- Exercise instructions: Only the lines from the one containing "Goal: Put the" through the last line of the material should be returned, each exactly as it stands.

==*==

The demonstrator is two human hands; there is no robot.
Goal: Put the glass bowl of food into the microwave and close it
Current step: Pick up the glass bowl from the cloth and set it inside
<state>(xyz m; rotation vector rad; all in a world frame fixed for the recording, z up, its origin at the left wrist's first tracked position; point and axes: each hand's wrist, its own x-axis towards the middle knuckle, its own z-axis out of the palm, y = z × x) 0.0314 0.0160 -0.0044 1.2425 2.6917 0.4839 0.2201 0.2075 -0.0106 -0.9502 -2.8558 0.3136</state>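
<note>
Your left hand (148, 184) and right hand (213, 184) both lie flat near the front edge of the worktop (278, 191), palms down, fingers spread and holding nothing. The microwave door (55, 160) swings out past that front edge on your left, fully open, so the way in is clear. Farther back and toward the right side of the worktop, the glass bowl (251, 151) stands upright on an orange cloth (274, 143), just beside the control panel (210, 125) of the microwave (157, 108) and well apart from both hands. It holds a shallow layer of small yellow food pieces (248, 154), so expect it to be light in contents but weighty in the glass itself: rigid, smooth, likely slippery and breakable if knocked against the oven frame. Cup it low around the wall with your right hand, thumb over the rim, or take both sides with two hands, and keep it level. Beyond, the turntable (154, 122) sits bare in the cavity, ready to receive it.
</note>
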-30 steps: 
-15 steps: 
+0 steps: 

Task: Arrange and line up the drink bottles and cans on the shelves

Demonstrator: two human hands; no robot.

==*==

- Written solution:
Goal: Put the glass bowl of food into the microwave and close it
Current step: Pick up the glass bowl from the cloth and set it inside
<state>(xyz m; rotation vector rad; all in a world frame fixed for the recording, z up, its origin at the left wrist's first tracked position; point and axes: each hand's wrist, its own x-axis towards the middle knuckle, its own z-axis out of the palm, y = z × x) 0.0314 0.0160 -0.0044 1.2425 2.6917 0.4839 0.2201 0.2075 -0.0106 -0.9502 -2.8558 0.3136</state>
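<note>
Your left hand (148, 184) and right hand (213, 184) both lie flat near the front edge of the worktop (278, 191), palms down, fingers spread and holding nothing. The microwave door (55, 160) swings out past that front edge on your left, fully open, so the way in is clear. Farther back and toward the right side of the worktop, the glass bowl (251, 151) stands upright on an orange cloth (274, 143), just beside the control panel (210, 125) of the microwave (157, 108) and well apart from both hands. It holds a shallow layer of small yellow food pieces (248, 154), so expect it to be light in contents but weighty in the glass itself: rigid, smooth, likely slippery and breakable if knocked against the oven frame. Cup it low around the wall with your right hand, thumb over the rim, or take both sides with two hands, and keep it level. Beyond, the turntable (154, 122) sits bare in the cavity, ready to receive it.
</note>
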-30 steps: 
-15 steps: 
+0 steps: 

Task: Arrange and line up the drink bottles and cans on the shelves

Demonstrator: two human hands; no robot.

No additional response is required.